Aim of the exercise =
With no words added or dropped, transcribe the listing that follows.

Given information =
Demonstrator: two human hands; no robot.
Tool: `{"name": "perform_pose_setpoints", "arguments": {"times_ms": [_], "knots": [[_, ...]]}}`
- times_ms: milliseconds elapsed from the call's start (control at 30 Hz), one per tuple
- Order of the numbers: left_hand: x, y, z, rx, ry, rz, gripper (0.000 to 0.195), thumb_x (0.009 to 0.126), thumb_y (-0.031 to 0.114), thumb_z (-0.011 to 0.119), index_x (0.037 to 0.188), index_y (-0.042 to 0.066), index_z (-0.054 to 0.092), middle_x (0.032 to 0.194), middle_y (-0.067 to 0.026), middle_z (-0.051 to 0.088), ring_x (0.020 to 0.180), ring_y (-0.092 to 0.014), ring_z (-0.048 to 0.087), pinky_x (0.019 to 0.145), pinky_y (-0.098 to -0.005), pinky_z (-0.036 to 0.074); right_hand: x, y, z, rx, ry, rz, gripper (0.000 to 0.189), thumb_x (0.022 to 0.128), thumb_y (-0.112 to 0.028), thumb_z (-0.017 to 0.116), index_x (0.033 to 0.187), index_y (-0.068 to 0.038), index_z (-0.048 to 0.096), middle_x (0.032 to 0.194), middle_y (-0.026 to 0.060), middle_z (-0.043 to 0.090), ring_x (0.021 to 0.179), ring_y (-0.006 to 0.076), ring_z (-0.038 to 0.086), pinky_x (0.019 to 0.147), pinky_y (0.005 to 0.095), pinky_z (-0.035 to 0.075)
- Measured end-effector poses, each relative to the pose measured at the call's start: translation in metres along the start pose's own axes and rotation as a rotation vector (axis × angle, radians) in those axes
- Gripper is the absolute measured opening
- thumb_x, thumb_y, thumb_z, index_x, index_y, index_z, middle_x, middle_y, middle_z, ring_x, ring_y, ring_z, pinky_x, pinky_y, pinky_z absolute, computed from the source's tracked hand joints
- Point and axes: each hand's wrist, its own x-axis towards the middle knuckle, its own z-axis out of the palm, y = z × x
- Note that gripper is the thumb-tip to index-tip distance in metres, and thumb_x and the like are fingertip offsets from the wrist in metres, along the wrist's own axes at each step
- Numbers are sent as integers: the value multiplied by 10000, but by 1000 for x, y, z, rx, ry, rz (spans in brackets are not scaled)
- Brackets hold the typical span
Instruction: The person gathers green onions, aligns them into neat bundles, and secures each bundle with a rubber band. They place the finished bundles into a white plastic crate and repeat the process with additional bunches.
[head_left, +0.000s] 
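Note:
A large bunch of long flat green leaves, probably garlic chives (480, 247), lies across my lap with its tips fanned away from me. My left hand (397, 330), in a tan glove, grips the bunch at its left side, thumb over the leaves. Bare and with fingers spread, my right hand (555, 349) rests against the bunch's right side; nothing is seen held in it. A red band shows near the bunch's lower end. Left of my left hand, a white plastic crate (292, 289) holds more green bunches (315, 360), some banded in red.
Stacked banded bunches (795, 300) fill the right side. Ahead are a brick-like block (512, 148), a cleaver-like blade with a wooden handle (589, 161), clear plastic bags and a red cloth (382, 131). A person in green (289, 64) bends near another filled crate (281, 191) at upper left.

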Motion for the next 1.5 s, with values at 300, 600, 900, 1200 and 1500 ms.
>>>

Exercise solution =
Demonstrator: two human hands; no robot.
Tool: `{"name": "perform_pose_setpoints", "arguments": {"times_ms": [_], "knots": [[_, ...]]}}`
- times_ms: milliseconds elapsed from the call's start (control at 30 Hz), one per tuple
- Order of the numbers: left_hand: x, y, z, rx, ry, rz, gripper (0.000 to 0.195), thumb_x (0.009 to 0.126), thumb_y (-0.031 to 0.114), thumb_z (-0.011 to 0.119), index_x (0.037 to 0.188), index_y (-0.042 to 0.066), index_z (-0.054 to 0.092), middle_x (0.032 to 0.194), middle_y (-0.067 to 0.026), middle_z (-0.051 to 0.088), ring_x (0.020 to 0.180), ring_y (-0.092 to 0.014), ring_z (-0.048 to 0.087), pinky_x (0.019 to 0.145), pinky_y (-0.098 to -0.005), pinky_z (-0.036 to 0.074); right_hand: x, y, z, rx, ry, rz, gripper (0.000 to 0.189), thumb_x (0.022 to 0.128), thumb_y (-0.112 to 0.028), thumb_z (-0.017 to 0.116), index_x (0.033 to 0.187), index_y (-0.068 to 0.038), index_z (-0.048 to 0.096), middle_x (0.032 to 0.194), middle_y (-0.026 to 0.060), middle_z (-0.043 to 0.090), ring_x (0.021 to 0.179), ring_y (-0.006 to 0.076), ring_z (-0.038 to 0.086), pinky_x (0.019 to 0.147), pinky_y (0.005 to 0.095), pinky_z (-0.035 to 0.075)
- Measured end-effector poses, each relative to the pose measured at the call's start: translation in metres along the start pose's own axes and rotation as a rotation vector (axis × angle, radians) in those axes
- Gripper is the absolute measured opening
- thumb_x, thumb_y, thumb_z, index_x, index_y, index_z, middle_x, middle_y, middle_z, ring_x, ring_y, ring_z, pinky_x, pinky_y, pinky_z absolute, computed from the source's tracked hand joints
- Point and axes: each hand's wrist, its own x-axis towards the middle knuckle, its own z-axis out of the palm, y = z × x
- Note that gripper is the thumb-tip to index-tip distance in metres, and thumb_x and the like are fingertip offsets from the wrist in metres, along the wrist's own axes at each step
- Numbers are sent as integers: the value multiplied by 10000, but by 1000 for x, y, z, rx, ry, rz (spans in brackets are not scaled)
- Brackets hold the typical span
Instruction: The person gathers green onions, aligns them into neat bundles, and secures each bundle with a rubber band. They place the finished bundles into a white plastic crate and repeat the process with additional bunches.
[head_left, +0.000s] 
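Note:
A large bunch of long flat green leaves, probably garlic chives (480, 247), lies across my lap with its tips fanned away from me. My left hand (397, 330), in a tan glove, grips the bunch at its left side, thumb over the leaves. Bare and with fingers spread, my right hand (555, 349) rests against the bunch's right side; nothing is seen held in it. A red band shows near the bunch's lower end. Left of my left hand, a white plastic crate (292, 289) holds more green bunches (315, 360), some banded in red.
Stacked banded bunches (795, 300) fill the right side. Ahead are a brick-like block (512, 148), a cleaver-like blade with a wooden handle (589, 161), clear plastic bags and a red cloth (382, 131). A person in green (289, 64) bends near another filled crate (281, 191) at upper left.
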
Motion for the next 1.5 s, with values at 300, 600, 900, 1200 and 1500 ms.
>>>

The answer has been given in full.